• COPD · Jun 2013

    The COPD Biomarker Qualification Consortium (CBQC).

    • Richard Casaburi, Bartolome Celli, James Crapo, Gerard Criner, Thomas Croxton, Alasdair Gaw, Paul Jones, Nancy Kline-Leidy, David A Lomas, Debora Merrill, Michael Polkey, Stephen Rennard, Frank Sciurba, Ruth Tal-Singer, Robert Stockley, Gerry Turino, Jorgen Vestbo, and John Walsh.
    • Los Angeles Biomedical Research Institute at Harbor-UCLA Medical Center, Los Angeles, California, USA.
    • COPD. 2013 Jun 1; 10 (3): 367-77.

    AbstractKnowledge about the pathogenesis and pathophysiology of chronic obstructive pulmonary disease (COPD) has advanced dramatically over the last 30 years.
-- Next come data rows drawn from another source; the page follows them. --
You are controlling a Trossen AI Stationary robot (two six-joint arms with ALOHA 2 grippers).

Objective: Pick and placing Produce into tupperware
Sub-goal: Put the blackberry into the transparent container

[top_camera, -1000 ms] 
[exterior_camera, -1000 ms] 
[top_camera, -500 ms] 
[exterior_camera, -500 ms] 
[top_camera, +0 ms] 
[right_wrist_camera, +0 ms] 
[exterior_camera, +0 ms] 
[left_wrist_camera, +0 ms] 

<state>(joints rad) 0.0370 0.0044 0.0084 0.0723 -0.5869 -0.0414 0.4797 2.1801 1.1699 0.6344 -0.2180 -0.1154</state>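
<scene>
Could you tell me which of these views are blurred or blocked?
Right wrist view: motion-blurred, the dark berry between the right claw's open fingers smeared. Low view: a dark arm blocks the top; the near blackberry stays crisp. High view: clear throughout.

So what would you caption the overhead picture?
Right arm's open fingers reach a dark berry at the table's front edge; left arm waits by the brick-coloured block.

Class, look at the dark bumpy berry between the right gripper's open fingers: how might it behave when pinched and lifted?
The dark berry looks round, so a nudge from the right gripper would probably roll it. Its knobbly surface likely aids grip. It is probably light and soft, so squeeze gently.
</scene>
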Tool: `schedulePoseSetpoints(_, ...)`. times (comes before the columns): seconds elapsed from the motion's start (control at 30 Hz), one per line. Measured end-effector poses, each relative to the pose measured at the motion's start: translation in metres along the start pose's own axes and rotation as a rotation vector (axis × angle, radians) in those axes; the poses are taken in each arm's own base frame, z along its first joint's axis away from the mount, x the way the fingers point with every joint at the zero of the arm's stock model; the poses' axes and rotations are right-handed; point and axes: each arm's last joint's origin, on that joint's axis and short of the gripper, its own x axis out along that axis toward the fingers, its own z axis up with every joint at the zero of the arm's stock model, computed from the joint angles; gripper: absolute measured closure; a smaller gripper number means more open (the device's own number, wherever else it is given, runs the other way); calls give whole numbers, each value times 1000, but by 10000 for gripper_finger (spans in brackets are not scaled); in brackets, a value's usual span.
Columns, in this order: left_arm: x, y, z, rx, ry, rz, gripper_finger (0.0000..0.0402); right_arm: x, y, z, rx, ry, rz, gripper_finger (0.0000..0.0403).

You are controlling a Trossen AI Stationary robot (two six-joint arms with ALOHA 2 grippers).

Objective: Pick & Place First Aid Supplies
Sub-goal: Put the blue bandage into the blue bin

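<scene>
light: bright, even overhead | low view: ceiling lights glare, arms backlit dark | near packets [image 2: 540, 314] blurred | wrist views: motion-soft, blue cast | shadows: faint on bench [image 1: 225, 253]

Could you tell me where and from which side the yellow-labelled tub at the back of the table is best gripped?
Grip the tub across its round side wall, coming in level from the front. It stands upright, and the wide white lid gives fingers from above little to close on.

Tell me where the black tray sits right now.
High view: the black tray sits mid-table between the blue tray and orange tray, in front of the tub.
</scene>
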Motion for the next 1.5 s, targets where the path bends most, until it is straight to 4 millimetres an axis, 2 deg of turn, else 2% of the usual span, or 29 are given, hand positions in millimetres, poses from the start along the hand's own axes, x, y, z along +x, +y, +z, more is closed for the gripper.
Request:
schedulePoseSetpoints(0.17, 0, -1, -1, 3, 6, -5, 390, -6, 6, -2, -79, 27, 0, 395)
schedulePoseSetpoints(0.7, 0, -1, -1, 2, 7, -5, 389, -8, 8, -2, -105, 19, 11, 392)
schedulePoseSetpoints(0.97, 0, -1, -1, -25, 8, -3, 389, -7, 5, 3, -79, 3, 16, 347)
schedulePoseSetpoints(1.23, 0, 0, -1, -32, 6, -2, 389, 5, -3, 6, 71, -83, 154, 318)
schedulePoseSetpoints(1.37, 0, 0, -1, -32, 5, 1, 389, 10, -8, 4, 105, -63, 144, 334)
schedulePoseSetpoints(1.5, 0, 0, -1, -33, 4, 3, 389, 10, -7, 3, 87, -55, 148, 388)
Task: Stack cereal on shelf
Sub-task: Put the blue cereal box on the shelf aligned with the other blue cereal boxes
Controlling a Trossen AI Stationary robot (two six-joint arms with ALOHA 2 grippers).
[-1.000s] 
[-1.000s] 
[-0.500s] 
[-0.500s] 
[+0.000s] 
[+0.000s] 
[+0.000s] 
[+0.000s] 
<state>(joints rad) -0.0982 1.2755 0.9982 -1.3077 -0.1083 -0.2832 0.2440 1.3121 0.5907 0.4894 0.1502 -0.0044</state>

Unfortunately, this has had little impact in terms of new treatments. Over the same time frame, only one new class of medication for COPD has been introduced. Even worse, the rate at which new treatments are being developed is slowing. The development of new tools for the assessment of new treatments has not kept pace with understanding of the disease. In part, this is because drug development tools require a regulatory review, and no interested party has been in a position to undertake such a process. In order to facilitate the development of novel tools to assess new treatments, the Food and Drug Administration, in collaboration with the COPD Foundation, the National Heart Lung and Blood Institute and scientists from the pharmaceutical industry and academia conducted a workshop to survey the available information that could contribute to new tools. Based on this, a collaborative project, the COPD Biomarkers Qualification Consortium, was initiated. The Consortium in now actively preparing integrated data sets from existing resources that can address the problem of drug development tools for COPD.